Over the coming weeks we’d like to share some memories of current and former Sempervirens staff. The first in this series is by Jacob Sackin, who was Program Director at Sempervirens from 2007-2013. Jacob is currently serving as a member on the Board of Directors, sharing his talents and experience with Exploring New Horizons. Here is his story…
I’m saddened to hear the news of Sempervirens having to find a new home, and wanted to share some thoughts and memories of how the program has adapted over the years.
My first memory of Sempervirens was as a naturalist working at a nearby outdoor school. I came to the site in the fall of 2000 to do a bird language workshop, and heard ENH was going to start a new program that spring. There was no garden, the then tent cabins were empty, and that night as a few of us slept in sleeping bags out in the field we talked about the excitement and challenge of having a blank canvas to build an outdoor school program upon.
Three years later, subbing for a few weeks as a naturalist at Sempervirens, I was amazed to see the giant and beautiful garden the staff had made and how much the program revolved around it.
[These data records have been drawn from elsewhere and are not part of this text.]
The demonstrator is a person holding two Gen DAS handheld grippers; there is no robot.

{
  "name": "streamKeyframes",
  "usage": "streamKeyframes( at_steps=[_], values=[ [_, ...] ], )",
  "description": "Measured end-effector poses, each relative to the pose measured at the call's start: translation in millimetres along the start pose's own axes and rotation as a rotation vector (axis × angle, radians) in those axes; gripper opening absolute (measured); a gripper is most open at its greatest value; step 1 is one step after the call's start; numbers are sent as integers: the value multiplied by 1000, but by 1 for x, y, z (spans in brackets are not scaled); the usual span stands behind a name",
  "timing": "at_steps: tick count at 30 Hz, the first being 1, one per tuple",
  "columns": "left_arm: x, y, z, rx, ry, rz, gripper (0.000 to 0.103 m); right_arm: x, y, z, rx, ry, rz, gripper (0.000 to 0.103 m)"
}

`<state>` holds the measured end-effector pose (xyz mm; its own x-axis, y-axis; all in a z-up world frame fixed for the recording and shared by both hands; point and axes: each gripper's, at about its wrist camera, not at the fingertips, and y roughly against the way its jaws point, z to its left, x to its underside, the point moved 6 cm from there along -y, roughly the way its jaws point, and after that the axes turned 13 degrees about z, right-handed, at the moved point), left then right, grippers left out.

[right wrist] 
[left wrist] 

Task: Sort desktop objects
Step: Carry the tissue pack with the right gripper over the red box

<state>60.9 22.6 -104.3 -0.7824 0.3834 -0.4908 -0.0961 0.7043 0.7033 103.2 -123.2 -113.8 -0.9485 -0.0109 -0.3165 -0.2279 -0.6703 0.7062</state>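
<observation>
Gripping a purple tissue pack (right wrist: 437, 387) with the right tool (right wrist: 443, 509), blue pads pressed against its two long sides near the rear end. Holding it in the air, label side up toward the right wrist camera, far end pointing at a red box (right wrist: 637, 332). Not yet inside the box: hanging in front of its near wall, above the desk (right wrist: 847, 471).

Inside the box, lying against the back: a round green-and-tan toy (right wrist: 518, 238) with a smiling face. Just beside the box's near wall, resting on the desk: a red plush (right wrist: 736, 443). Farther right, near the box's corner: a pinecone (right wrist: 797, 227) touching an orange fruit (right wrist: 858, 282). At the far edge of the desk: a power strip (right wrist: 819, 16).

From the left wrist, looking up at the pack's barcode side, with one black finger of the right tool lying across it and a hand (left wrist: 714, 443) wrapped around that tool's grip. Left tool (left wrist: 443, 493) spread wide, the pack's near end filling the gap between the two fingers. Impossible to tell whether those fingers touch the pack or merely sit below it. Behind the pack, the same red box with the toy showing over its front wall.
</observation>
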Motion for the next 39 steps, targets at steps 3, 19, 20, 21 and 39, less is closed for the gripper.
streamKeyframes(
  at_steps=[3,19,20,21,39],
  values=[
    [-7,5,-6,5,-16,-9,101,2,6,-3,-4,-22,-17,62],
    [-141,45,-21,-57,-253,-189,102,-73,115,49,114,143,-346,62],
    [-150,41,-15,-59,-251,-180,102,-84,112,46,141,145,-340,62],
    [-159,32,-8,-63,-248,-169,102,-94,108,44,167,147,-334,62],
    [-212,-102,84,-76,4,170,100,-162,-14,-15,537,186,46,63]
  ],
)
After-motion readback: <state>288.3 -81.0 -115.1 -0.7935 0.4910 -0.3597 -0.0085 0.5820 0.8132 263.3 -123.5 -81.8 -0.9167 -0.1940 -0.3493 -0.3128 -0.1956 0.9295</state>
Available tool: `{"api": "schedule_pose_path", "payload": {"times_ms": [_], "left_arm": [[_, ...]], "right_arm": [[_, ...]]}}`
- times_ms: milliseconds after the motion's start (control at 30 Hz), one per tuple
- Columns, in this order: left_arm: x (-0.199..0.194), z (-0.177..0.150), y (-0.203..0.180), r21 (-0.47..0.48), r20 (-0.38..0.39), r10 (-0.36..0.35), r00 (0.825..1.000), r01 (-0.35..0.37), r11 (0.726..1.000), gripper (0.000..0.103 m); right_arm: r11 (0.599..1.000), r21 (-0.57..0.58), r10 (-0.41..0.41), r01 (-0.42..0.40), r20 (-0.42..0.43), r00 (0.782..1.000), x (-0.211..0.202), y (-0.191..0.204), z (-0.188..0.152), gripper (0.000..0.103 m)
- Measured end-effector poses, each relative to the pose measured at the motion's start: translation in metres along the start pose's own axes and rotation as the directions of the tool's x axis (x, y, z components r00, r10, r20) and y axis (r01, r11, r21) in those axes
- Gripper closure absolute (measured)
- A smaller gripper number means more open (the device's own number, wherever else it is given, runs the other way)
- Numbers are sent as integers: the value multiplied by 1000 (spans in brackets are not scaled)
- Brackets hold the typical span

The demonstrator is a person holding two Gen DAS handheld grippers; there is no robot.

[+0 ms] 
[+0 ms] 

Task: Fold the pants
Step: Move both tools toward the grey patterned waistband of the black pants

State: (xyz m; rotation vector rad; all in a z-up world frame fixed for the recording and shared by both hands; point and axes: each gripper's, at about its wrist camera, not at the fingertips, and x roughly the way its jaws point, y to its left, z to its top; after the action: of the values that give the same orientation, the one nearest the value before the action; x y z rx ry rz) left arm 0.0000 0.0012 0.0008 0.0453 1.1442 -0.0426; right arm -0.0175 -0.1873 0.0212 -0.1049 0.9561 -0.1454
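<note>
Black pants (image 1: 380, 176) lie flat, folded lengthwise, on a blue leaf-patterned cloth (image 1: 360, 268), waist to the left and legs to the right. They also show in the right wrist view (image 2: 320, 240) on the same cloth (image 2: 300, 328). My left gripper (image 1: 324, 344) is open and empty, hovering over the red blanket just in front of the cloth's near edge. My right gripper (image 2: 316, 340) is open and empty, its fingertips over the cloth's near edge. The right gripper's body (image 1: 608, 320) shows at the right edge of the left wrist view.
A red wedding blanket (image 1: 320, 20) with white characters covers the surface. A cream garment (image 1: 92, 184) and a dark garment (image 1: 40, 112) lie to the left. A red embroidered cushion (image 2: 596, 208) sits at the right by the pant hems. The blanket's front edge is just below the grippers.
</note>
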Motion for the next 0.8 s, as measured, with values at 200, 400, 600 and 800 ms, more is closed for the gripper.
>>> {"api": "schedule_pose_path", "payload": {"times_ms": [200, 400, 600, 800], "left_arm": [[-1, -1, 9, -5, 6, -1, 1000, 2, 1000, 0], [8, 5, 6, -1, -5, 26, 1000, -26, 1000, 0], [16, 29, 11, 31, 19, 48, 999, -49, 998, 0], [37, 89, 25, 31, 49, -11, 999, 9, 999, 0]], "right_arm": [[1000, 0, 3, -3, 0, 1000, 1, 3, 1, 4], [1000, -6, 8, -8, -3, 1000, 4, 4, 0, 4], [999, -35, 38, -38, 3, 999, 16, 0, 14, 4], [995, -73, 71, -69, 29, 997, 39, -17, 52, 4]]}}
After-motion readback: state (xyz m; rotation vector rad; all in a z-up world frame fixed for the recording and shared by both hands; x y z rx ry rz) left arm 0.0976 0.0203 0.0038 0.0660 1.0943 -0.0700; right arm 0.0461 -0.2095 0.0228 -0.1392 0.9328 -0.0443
Students often helped cook dinner for the whole outdoor school in the kitchen using vegetables they’d harvested from the garden that day.
By 2007, when I started as principal, the program now ran the full school year with nearly 2,000 students a year. With this growth, however, the small size of the trail system became an obstacle, and over the next couple years we worked to open up more trails around the school, and to build our first trail that led to a waterfall. This vision of a bigger and better trail system was finally fully realized in 2013 with the completion of the Kaylor Crest Trail, giving Sempervirens more trails than a trail group could hike in a week.
Each year provided a unique opportunity to deepen the program, whether it was students milking the goats, viewing squid dissections at the beach, harvesting and planting native plant seeds around the site, or incorporating watersheds more into the curriculum, as SVOS sits at the headwaters of both Waddell Creek (running toward Big Basin) and the San Lorenzo River (running toward Boulder Creek).
My greatest memory however is probably listening to the students, counselors, and teachers share their favorite memories at closing ceremony and listening to their cry of “Yes” echo off the redwood trees.
Although the move to Camp Krem will be challenging, each week of outdoor school is kind of a blank canvas. An outdoor school program and its curriculum are built around the land in which it makes its home, but each week a new outdoor school is created and disbanded, as it is the students, counselors, teachers, and naturalists who make up the school. Although each of the many outdoor schools that have been created at Sempervirens over the past 17 years only existed for one week, each of them will last forever in the memories of the more than 35,000 students, counselors, teachers and naturalists who have made up the program since its start in 2000, and I’m excited to see the many more unique outdoor schools that are to come, and how Sempervirens continues to adapt to its environment.